■ About this task ■
The pictures are to be left out, and all remaining data is to be transcribed exactly as it appears.

(Information provided)

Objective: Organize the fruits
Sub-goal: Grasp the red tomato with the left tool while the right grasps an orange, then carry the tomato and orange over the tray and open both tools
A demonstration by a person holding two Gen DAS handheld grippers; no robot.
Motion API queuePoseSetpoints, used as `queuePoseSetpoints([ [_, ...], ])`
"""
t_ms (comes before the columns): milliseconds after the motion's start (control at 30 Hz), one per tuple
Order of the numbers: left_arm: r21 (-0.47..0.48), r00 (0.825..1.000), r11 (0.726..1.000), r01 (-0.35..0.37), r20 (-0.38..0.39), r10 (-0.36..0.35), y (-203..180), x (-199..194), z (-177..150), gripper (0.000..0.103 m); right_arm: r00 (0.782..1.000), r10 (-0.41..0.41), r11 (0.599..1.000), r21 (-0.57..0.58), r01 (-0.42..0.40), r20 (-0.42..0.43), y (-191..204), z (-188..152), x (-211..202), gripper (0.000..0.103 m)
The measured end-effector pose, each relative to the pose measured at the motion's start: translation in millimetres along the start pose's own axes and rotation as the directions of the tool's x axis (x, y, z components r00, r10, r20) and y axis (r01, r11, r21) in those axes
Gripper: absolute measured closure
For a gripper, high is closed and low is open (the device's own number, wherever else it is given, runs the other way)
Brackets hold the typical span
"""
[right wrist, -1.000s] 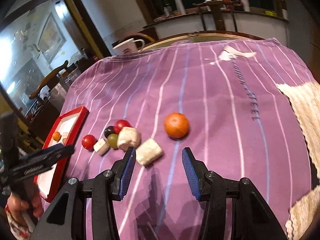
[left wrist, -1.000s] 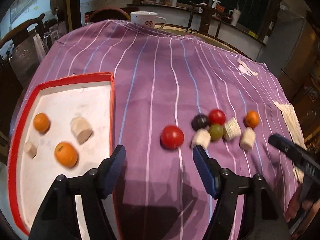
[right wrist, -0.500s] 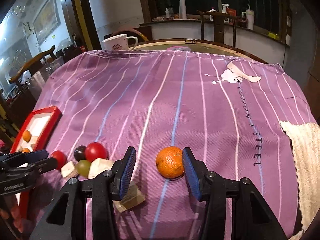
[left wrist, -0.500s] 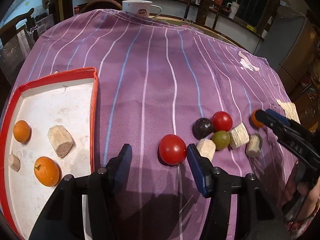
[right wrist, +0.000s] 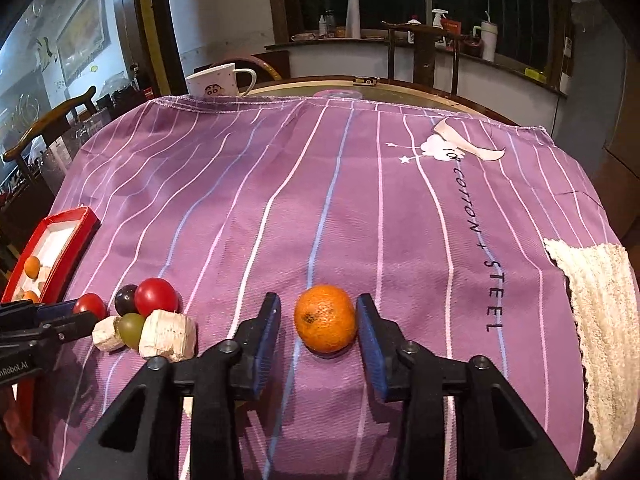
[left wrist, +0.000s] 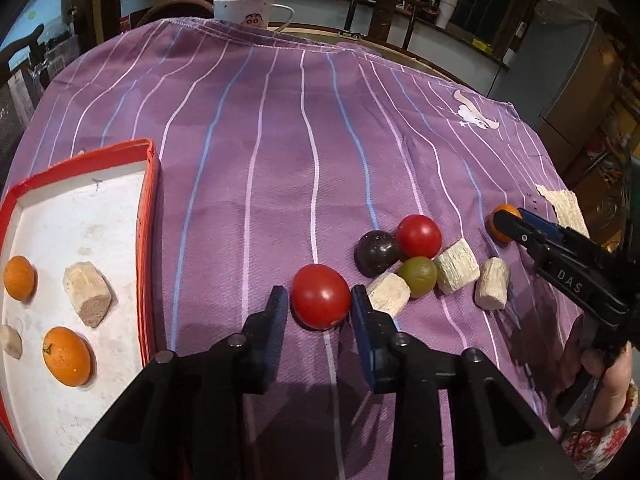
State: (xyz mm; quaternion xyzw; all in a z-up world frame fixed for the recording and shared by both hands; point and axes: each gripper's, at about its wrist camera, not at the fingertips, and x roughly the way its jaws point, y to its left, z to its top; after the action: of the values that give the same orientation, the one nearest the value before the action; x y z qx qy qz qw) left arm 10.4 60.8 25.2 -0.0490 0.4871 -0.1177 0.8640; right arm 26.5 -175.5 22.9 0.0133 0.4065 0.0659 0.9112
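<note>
My left gripper (left wrist: 319,300) is open with a red tomato (left wrist: 320,296) between its jaws on the purple cloth; small gaps show on both sides. Just right of it lie a dark plum (left wrist: 376,253), a second red tomato (left wrist: 418,236), a green fruit (left wrist: 418,277) and pale cut chunks (left wrist: 457,266). My right gripper (right wrist: 318,314) is open around an orange (right wrist: 325,323), with a gap on the left side. The red-rimmed white tray (left wrist: 146,216) at the left holds two oranges (left wrist: 66,356) and pale chunks (left wrist: 87,294).
A white mug (left wrist: 244,8) stands at the table's far edge. A cream knitted cloth (right wrist: 600,320) lies at the right edge. The fruit cluster also shows in the right wrist view (right wrist: 156,299). Chairs and a counter stand beyond the table.
Both grippers moved forward and lower. The left one now straddles the near red tomato with narrower jaws. The right one now straddles the orange.
</note>
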Motion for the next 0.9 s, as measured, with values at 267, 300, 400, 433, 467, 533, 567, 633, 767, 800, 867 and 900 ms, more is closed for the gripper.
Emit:
queuePoseSetpoints([
  [267, -0.069, 0.999, 0.997, 0.033, -0.003, -0.033, 6, 4, 2, 0.073, 0.999, 0.050, 0.995, 0.082, -0.049, -0.020, -17, -3, 3, 0.068],
  [300, -0.069, 1.000, 0.997, 0.023, 0.000, -0.023, 5, 3, 0, 0.074, 0.998, 0.063, 0.994, 0.089, -0.061, -0.021, -17, -4, 2, 0.068],
  [400, -0.095, 1.000, 0.995, 0.017, 0.010, -0.016, 9, -4, -5, 0.074, 0.998, 0.065, 0.994, 0.085, -0.064, -0.009, -14, -4, -4, 0.068],
  [433, -0.105, 1.000, 0.994, 0.025, 0.014, -0.023, 11, -8, -7, 0.074, 0.998, 0.070, 0.994, 0.088, -0.070, -0.004, -13, -4, -7, 0.068],
  [467, -0.114, 0.999, 0.993, 0.030, 0.020, -0.028, 14, -13, -9, 0.074, 0.997, 0.079, 0.993, 0.092, -0.079, 0.005, -12, -4, -12, 0.068],
  [533, -0.125, 0.999, 0.992, 0.031, 0.040, -0.027, 18, -26, -14, 0.074, 0.995, 0.096, 0.991, 0.089, -0.098, 0.024, -6, -2, -23, 0.068],
  [567, -0.128, 0.998, 0.991, 0.029, 0.052, -0.023, 21, -33, -17, 0.074, 0.994, 0.102, 0.991, 0.083, -0.104, 0.032, -2, -1, -27, 0.068],
  [633, -0.136, 0.997, 0.991, 0.015, 0.076, -0.005, 28, -48, -23, 0.074, 0.992, 0.117, 0.991, 0.062, -0.120, 0.046, 10, 2, -37, 0.068],
  [767, -0.168, 0.992, 0.985, -0.041, 0.115, 0.061, 52, -75, -34, 0.074, 0.982, 0.175, 0.985, -0.024, -0.173, 0.075, 52, 7, -62, 0.068],
  [800, -0.177, 0.990, 0.983, -0.054, 0.121, 0.076, 59, -80, -37, 0.074, 0.978, 0.192, 0.981, -0.046, -0.188, 0.080, 63, 8, -67, 0.068],
  [867, -0.206, 0.982, 0.973, -0.099, 0.136, 0.129, 79, -92, -43, 0.074, 0.968, 0.234, 0.969, -0.094, -0.226, 0.086, 91, 8, -77, 0.068],
  [900, -0.217, 0.979, 0.969, -0.119, 0.139, 0.151, 86, -95, -45, 0.074, 0.962, 0.260, 0.961, -0.118, -0.250, 0.084, 106, 9, -81, 0.068],
])
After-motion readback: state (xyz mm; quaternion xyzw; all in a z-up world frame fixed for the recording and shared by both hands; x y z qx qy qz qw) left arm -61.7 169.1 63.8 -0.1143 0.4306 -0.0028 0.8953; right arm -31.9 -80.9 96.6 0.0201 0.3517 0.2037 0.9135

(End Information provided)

■ Output of the exercise ■
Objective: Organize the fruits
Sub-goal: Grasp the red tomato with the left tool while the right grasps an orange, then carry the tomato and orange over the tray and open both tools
A demonstration by a person holding two Gen DAS handheld grippers; no robot.
Motion API queuePoseSetpoints, used as `queuePoseSetpoints([ [_, ...], ])`
"""
t_ms (comes before the columns): milliseconds after the motion's start (control at 30 Hz), one per tuple
Order of the numbers: left_arm: r21 (-0.47..0.48), r00 (0.825..1.000), r11 (0.726..1.000), r01 (-0.35..0.37), r20 (-0.38..0.39), r10 (-0.36..0.35), y (-203..180), x (-199..194), z (-177..150), gripper (0.000..0.103 m); right_arm: r00 (0.782..1.000), r10 (-0.41..0.41), r11 (0.599..1.000), r21 (-0.57..0.58), r01 (-0.42..0.40), r20 (-0.42..0.43), y (-191..204), z (-188..152), x (-211..202), gripper (0.000..0.103 m)
The measured end-effector pose, each relative to the pose measured at the motion's start: translation in millimetres along the start pose's own axes and rotation as the directions of the tool's x axis (x, y, z components r00, r10, r20) and y axis (r01, r11, r21) in those axes
Gripper: absolute measured closure
For a gripper, high is closed and low is open (the device's own number, wherever else it is given, runs the other way)
Brackets hold the typical span
"""
[right wrist, -1.000s] 
[left wrist, -1.000s] 
[right wrist, -0.500s] 
[left wrist, -0.500s] 
[right wrist, +0.000s] 
[left wrist, +0.000s] 
State: (xyz mm; quaternion xyzw; all in a z-up world frame fixed for the recording and shared by both hands; point and axes: each gripper's, at about its wrist camera, not at the fingertips, and x roughly the way its jaws point, y to its left, z to its top; after the action: of the values that give the same orientation, the one nearest the value before the action; x y z qx qy qz qw) left arm 10.4 60.8 25.2 -0.0490 0.4871 -0.1177 0.8640; right arm 26.5 -175.5 22.9 0.0133 0.4065 0.0659 0.9112
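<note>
My left gripper (left wrist: 319,300) is open with a red tomato (left wrist: 320,296) between its jaws on the purple cloth; small gaps show on both sides. Just right of it lie a dark plum (left wrist: 376,253), a second red tomato (left wrist: 418,236), a green fruit (left wrist: 418,277) and pale cut chunks (left wrist: 457,266). My right gripper (right wrist: 318,314) is open around an orange (right wrist: 325,323), with a gap on the left side. The red-rimmed white tray (left wrist: 146,216) at the left holds two oranges (left wrist: 66,356) and pale chunks (left wrist: 87,294).
A white mug (left wrist: 244,8) stands at the table's far edge. A cream knitted cloth (right wrist: 600,320) lies at the right edge. The fruit cluster also shows in the right wrist view (right wrist: 156,299). Chairs and a counter stand beyond the table.
Both grippers moved forward and lower. The left one now straddles the near red tomato with narrower jaws. The right one now straddles the orange.
</note>
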Motion for the next 0.9 s, as measured, with values at 267, 300, 400, 433, 467, 533, 567, 633, 767, 800, 867 and 900 ms, more is closed for the gripper.
Emit:
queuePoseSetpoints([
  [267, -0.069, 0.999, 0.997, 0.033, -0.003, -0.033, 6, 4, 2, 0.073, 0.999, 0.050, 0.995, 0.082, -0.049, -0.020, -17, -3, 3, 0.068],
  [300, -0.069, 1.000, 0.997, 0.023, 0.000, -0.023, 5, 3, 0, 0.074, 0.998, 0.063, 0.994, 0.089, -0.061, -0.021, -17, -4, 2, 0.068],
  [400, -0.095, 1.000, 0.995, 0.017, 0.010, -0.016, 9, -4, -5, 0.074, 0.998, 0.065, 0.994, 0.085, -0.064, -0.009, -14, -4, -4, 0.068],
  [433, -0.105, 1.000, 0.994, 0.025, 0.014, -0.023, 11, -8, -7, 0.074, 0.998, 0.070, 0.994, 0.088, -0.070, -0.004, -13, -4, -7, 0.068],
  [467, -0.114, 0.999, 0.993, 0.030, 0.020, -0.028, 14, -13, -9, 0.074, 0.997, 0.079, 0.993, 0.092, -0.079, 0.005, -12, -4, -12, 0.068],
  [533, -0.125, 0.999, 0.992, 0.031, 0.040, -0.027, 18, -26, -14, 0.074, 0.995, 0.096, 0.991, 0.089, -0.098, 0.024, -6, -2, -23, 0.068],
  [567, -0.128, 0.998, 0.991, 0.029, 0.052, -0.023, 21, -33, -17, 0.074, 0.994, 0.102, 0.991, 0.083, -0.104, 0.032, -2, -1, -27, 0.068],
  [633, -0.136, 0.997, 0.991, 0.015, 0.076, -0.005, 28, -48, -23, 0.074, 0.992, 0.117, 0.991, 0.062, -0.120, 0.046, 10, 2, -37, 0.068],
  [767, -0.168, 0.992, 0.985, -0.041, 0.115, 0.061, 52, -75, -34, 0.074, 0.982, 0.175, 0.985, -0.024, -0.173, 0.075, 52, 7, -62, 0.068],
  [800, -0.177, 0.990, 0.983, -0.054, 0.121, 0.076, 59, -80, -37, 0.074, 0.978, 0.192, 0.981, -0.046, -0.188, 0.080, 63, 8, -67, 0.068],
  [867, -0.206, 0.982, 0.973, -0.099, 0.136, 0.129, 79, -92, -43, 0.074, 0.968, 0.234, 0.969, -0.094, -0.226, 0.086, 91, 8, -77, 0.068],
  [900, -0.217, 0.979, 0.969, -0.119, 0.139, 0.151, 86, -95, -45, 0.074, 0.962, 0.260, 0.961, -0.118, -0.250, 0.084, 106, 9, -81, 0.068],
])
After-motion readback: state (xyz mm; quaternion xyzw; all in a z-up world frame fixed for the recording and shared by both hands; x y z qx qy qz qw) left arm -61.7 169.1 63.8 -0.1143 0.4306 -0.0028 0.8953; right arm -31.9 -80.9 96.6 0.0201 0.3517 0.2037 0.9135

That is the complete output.